Things have been pretty much the same. I continue to be on a "holding pattern" waiting to see what the news from my Muga Scan (coming this week on Wednesday) will say about my heart function and if it did indeed manage to go back to normal. My hopes are that it did and all else can proceed from here. If it does not, then I am sure my oncologist will have a plan for me. I'm just concerned that the plan will entail more waiting or a whole new pathway.
My legs are pretty good. Not much pain at all although they are still not my strong dependable legs. I still have the neuropathy in my fingers and toes. (I went out the other night with friends and if I didn't look at the wine glass in front of me, my fingers weren't quite sure of where it was. Even though I nursed one glass all night, I am sure if someone was watching me, they must have thought I was drunk when I would miss my glass or almost tip it over!) All in all, it has been a good resting period. People keep telling me how good I look. I am not sure if they expected me to look devastatingly sick and wasted...or if they are in shock that people with cancer can actually look OK even in the midst of it. A good wig and knowledge of make up really helps. However, people do then think that you feel as good as you look! That's the pitfall!

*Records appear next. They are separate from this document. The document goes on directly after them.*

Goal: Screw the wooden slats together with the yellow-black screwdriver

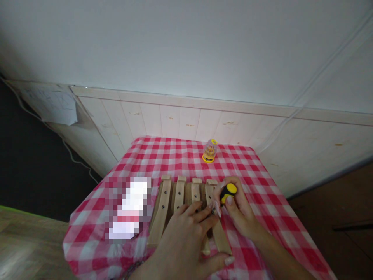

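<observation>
A wooden rack of several slats (159, 225) with dark screws in them lies at the near middle of the table. My left hand (189, 231) rests across its slats, palm down with the fingers spread. Its fingertips reach toward the rightmost slat. Wrapped in my right hand (240, 214) is a yellow and black screwdriver (230, 190), its yellow end facing up. The driver's tip is down at the rightmost slat, near my left fingertips; whether it sits in a screw I cannot tell.
A clear, yellow-based case of bits (209, 151) stands toward the back of the table, which has a red and white checked cloth (175, 155). A blurred-out flat object (128, 210) lies left of the rack. A panelled wall (186, 120) borders the far edge.
</observation>
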`<action>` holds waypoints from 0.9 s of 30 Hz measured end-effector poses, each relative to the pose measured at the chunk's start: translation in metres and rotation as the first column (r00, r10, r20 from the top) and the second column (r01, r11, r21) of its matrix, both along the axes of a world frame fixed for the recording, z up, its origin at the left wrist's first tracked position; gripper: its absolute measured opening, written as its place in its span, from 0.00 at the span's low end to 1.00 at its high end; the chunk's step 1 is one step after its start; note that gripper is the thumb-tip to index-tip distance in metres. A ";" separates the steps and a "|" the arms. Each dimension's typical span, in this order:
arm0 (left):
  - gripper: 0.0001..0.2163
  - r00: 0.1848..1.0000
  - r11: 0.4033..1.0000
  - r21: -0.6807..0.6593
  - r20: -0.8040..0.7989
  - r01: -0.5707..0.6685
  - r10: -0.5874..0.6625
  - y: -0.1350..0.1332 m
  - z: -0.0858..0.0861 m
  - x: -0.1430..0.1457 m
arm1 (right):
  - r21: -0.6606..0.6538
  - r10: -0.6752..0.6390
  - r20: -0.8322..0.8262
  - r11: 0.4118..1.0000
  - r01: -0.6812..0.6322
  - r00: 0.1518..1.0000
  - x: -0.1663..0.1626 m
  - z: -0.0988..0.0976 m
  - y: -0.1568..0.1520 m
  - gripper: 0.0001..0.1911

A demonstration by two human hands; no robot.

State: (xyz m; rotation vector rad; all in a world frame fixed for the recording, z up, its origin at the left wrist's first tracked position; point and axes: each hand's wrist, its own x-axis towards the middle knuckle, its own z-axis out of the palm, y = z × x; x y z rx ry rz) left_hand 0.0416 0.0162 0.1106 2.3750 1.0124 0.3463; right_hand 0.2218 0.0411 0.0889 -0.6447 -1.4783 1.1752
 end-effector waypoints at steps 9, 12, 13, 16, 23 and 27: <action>0.28 1.000 1.000 -0.025 -0.017 0.006 -0.006 0.002 0.002 0.002 | -0.088 -0.055 -0.037 0.995 0.052 0.998 -0.005 -0.003 0.001 0.17; 0.29 1.000 0.999 -0.029 -0.017 0.013 -0.013 0.002 0.003 0.001 | -0.088 -0.049 -0.006 0.995 0.048 0.999 -0.005 -0.005 0.001 0.16; 0.30 1.000 0.999 -0.035 -0.025 0.013 -0.014 0.002 0.003 0.001 | -0.087 -0.040 -0.004 0.995 0.040 0.999 -0.005 -0.006 0.000 0.16; 0.31 0.998 0.998 -0.055 -0.057 0.009 -0.012 0.002 0.005 0.000 | -0.087 -0.020 -0.019 0.996 0.018 1.000 -0.005 -0.008 0.000 0.15; 0.30 0.998 0.999 -0.047 -0.062 0.003 -0.006 0.002 0.005 0.001 | -0.106 -0.001 -0.077 0.994 -0.008 0.997 -0.004 -0.010 0.002 0.14; 0.30 0.999 0.999 -0.041 -0.053 -0.003 0.001 0.001 0.004 0.001 | -0.094 -0.016 -0.050 0.995 0.011 0.999 -0.004 -0.010 0.001 0.14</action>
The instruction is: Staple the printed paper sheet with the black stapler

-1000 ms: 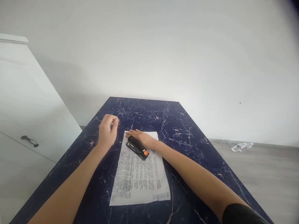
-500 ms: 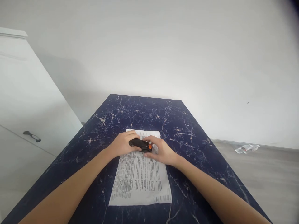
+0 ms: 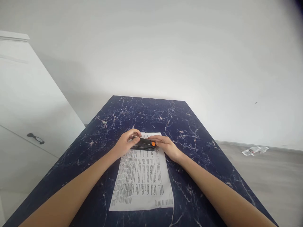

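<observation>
A black stapler with an orange end lies crosswise near the far edge of a printed paper sheet on a dark blue marble table. My left hand curls around the stapler's left end, its fingers closed over it. From the right, my right hand reaches to the orange end, with its fingers resting on the stapler and the paper.
A white cabinet with a dark handle stands left of the table. A clear plastic bottle lies on the grey floor at the right. A white wall rises behind the table's far edge.
My left hand came down from above the table onto the stapler. My right hand shifted to the orange end. The stapler turned from a diagonal to lie crosswise and moved slightly farther up the sheet.
</observation>
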`<state>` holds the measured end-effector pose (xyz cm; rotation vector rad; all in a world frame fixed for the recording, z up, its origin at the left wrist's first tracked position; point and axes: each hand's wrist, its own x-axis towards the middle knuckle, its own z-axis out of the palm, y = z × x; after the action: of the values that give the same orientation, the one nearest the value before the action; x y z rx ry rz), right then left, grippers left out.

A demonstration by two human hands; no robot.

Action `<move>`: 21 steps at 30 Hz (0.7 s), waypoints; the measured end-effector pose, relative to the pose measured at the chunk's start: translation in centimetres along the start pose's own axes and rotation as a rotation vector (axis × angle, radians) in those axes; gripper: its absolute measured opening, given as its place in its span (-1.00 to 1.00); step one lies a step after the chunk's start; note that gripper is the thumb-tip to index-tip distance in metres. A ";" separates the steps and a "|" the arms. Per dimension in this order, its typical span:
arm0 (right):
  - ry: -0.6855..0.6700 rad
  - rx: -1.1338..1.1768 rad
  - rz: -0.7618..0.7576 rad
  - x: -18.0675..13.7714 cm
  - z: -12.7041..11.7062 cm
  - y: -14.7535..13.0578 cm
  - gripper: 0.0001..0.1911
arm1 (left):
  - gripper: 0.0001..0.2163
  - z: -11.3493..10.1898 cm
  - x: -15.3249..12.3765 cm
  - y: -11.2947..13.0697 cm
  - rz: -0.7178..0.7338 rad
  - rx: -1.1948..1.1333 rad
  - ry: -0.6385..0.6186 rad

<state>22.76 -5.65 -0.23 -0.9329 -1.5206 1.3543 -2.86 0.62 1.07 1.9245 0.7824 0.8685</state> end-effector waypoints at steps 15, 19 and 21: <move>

This weekend will be an even better time during this "divine intervention period". I am going with my "home girls" from my church to a retreat weekend with lots of talk, prayer, crafts, massages, walks, reading, time to be alone and time to be with others, etc. I am looking forward to it and especially with the friends that will be there. It is a good way to get through this weekend before I learn the news of next week.

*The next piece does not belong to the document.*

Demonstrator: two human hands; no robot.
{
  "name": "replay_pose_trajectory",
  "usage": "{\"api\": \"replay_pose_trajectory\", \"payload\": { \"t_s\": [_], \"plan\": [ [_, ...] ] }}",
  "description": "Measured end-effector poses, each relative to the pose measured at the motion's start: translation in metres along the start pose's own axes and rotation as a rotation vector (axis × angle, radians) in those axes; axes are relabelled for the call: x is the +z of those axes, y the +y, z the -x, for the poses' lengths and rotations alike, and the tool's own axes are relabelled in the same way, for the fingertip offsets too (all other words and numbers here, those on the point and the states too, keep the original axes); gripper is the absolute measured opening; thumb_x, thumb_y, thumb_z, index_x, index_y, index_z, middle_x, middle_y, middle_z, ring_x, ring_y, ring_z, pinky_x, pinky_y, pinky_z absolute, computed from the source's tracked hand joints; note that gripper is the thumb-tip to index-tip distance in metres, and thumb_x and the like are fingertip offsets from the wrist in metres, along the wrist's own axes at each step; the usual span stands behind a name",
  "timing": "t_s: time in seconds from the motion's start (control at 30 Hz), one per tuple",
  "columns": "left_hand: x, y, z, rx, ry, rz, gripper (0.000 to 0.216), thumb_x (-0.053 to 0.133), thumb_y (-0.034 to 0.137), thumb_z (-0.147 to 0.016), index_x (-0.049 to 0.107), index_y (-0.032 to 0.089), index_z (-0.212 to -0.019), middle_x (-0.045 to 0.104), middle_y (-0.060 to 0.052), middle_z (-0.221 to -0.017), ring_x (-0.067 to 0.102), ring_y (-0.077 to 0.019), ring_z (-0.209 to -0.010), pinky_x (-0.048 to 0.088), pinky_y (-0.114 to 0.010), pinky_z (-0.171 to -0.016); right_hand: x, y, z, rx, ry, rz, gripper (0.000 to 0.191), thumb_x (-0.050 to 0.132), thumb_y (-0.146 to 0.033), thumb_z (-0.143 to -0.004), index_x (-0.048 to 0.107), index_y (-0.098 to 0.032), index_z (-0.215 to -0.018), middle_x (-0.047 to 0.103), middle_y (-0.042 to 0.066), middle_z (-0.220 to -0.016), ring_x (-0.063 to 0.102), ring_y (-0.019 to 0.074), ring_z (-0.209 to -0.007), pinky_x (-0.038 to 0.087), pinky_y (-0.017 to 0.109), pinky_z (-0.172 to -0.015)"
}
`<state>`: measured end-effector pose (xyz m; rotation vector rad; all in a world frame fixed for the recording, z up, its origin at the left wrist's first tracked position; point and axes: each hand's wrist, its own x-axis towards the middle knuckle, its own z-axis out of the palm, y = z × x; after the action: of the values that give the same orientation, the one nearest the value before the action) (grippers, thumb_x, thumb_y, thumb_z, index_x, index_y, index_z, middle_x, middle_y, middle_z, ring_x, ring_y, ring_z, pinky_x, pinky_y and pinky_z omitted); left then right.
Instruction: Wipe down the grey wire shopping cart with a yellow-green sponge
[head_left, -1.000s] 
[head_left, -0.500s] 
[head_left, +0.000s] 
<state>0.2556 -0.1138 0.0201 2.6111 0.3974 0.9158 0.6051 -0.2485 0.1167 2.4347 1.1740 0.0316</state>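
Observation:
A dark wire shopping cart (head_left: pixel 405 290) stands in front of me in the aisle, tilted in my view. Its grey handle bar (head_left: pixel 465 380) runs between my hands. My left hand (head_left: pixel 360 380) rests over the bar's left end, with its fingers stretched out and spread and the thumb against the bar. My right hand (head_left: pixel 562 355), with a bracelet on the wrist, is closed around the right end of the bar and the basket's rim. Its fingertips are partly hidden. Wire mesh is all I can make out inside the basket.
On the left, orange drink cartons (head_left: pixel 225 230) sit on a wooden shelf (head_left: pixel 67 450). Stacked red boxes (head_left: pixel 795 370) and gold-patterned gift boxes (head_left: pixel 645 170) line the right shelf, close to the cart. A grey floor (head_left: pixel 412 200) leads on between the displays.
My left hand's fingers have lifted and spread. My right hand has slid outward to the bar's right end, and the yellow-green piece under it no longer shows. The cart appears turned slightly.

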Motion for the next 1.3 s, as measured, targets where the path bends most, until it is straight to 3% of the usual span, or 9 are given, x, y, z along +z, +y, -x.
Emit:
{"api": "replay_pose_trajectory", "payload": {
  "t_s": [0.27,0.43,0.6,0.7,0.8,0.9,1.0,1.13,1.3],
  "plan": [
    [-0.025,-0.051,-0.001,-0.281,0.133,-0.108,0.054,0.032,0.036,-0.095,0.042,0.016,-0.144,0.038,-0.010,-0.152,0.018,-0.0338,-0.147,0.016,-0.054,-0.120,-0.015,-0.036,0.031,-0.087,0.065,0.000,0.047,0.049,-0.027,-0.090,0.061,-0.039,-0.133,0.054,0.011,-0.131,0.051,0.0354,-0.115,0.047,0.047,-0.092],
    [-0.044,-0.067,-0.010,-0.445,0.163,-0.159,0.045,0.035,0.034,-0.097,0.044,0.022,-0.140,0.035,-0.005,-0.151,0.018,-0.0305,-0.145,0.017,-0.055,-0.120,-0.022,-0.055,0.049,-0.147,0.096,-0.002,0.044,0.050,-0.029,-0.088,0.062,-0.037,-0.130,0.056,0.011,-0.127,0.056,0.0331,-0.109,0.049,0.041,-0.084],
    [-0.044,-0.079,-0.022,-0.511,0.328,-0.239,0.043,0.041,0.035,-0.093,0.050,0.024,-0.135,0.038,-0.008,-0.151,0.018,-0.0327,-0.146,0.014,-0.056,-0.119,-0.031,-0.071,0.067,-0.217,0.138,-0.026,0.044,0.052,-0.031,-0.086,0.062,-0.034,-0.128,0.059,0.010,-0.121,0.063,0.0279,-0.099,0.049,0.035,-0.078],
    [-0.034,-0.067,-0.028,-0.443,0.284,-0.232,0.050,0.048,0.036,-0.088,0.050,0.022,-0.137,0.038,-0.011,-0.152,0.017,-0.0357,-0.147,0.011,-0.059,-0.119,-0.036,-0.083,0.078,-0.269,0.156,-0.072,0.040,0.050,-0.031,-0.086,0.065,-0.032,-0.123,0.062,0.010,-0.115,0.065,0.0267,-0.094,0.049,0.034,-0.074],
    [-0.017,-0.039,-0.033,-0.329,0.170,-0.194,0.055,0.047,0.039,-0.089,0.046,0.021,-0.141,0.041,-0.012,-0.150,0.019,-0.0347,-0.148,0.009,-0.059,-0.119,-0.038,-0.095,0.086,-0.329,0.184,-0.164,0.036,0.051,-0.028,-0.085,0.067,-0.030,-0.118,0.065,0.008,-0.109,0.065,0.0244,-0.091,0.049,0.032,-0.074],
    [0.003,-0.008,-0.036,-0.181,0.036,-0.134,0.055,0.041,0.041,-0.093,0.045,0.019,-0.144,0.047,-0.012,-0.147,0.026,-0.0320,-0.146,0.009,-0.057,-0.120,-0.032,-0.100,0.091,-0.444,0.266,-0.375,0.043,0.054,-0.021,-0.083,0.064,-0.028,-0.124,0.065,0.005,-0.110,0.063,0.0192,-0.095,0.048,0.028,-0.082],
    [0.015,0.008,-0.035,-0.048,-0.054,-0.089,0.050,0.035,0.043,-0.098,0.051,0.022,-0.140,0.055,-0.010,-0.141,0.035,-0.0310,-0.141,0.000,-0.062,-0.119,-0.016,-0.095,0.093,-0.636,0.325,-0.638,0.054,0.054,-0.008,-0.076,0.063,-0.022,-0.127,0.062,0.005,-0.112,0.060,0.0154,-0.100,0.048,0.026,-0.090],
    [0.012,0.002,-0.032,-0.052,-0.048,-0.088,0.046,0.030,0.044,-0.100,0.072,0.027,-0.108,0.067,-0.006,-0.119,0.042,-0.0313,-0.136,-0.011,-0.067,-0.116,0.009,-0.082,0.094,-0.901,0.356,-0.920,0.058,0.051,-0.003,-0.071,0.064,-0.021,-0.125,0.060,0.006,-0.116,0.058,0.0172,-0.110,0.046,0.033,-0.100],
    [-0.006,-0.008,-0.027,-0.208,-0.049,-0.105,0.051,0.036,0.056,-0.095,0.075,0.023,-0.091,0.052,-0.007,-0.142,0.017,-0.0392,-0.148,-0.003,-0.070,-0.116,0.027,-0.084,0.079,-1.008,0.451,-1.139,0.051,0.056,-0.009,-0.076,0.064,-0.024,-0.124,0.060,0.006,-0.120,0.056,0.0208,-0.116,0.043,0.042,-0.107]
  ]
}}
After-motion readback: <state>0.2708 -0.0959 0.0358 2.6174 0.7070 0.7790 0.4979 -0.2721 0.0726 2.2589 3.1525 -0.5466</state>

Just heard today that another person from our church (who moved away a year ago) was just diagnosed with breast cancer herself. I don't know whether it is that I am more conscious of hearing this...or if there is just more of it, but it is just overwhelming how many of us are out there. I have already made plans to talk with her on Monday and I know she will be glad to talk it out with someone as I was when I began.
So that's all for now. I am going to finish packing and I will write next after the Muga Scan. In the meantime, if you would pray for a good result, it would be appreciated.